● **Problem details**
The material below holds a span beginning at the line with "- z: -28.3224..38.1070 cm" and ending at the line with "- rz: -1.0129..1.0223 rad". Quote that span exactly, both ends included, and only that span.

● **Given data**

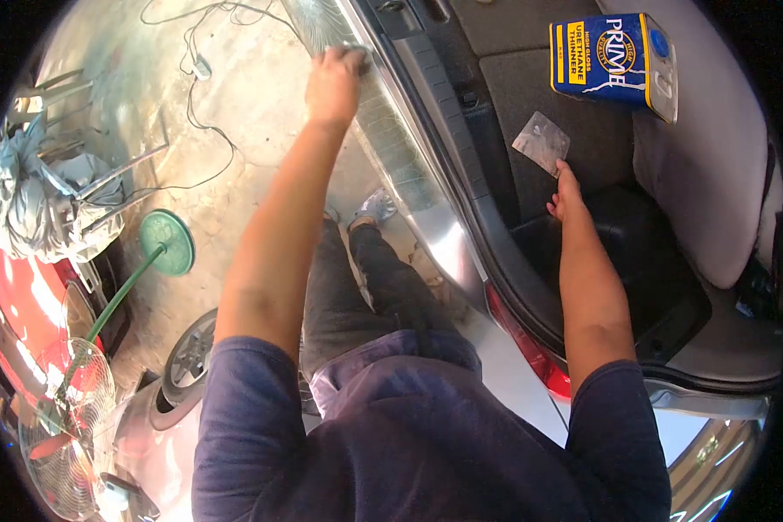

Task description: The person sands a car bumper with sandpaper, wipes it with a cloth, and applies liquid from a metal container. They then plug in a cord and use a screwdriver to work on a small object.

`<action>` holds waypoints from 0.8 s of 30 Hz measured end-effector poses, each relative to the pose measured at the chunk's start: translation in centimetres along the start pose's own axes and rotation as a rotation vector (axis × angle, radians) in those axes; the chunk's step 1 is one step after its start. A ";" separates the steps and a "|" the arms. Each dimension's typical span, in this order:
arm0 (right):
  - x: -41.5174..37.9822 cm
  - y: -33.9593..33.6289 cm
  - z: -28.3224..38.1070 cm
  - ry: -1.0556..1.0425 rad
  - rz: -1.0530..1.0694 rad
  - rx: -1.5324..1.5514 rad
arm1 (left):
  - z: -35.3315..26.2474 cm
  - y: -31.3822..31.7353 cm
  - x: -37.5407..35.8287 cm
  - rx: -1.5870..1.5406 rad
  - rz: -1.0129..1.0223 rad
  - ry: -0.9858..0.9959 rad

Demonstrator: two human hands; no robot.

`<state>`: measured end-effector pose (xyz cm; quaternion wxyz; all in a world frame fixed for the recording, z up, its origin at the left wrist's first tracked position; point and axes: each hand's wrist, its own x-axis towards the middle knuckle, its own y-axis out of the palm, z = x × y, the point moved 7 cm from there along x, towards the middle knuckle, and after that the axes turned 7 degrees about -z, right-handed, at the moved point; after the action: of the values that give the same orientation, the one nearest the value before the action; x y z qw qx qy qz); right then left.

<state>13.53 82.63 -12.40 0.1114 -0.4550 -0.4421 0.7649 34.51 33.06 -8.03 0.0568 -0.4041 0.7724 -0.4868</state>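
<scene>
Through the head camera I look at the two bare hands of a person, at the open rear of a car. The left hand [333, 83] is at the silver, streaky rear bumper [391, 143]; its fingers are bent, and something small and dark grey shows beside them. This place is blurred, so I cannot tell if the fingers grasp it or only press it. The right hand [567, 190] reaches inside the car boot and pinches, by one corner, a thin, translucent, greyish square sheet [541, 141]. This sheet is over the dark grey carpeted boot floor [518, 83], well apart from the left hand. Near the sheet, I see also in the boot a blue and yellow rectangular can of urethane thinner [596, 56] with a blue cap. On the left, a green round-based stand [170, 239] is on the concrete ground [261, 122].
</scene>
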 end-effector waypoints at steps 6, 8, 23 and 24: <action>-0.3 0.2 0.0 -0.011 0.027 -0.007 | -1.3 0.4 -2.3 0.037 0.020 -0.108; -0.3 0.1 0.0 -0.003 0.028 -0.016 | -3.6 -0.1 -6.5 -0.017 0.091 -0.064; -3.4 0.1 0.8 -0.028 0.056 0.027 | -0.9 0.0 -4.3 -0.034 0.052 -0.159; -3.0 0.1 0.7 -0.026 0.049 0.007 | -1.9 0.5 -7.0 -0.051 0.063 -0.105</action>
<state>14.62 80.43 -10.60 0.0882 -0.4553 -0.4294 0.7749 37.99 39.28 -9.55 0.1022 -0.4058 0.7927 -0.4433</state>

● **Response box**
  - z: -28.3224..38.1070 cm
  - ry: -1.0556..1.0425 rad
  - rz: -1.0530..1.0694 rad
  - rx: -1.5324..1.5514 rad
arm1 (left):
  - z: -35.3315..26.2474 cm
  - y: -31.3822..31.7353 cm
  - x: -37.5407..35.8287 cm
  - rx: -1.5870..1.5406 rad
  - rz: -1.0129..1.0223 rad

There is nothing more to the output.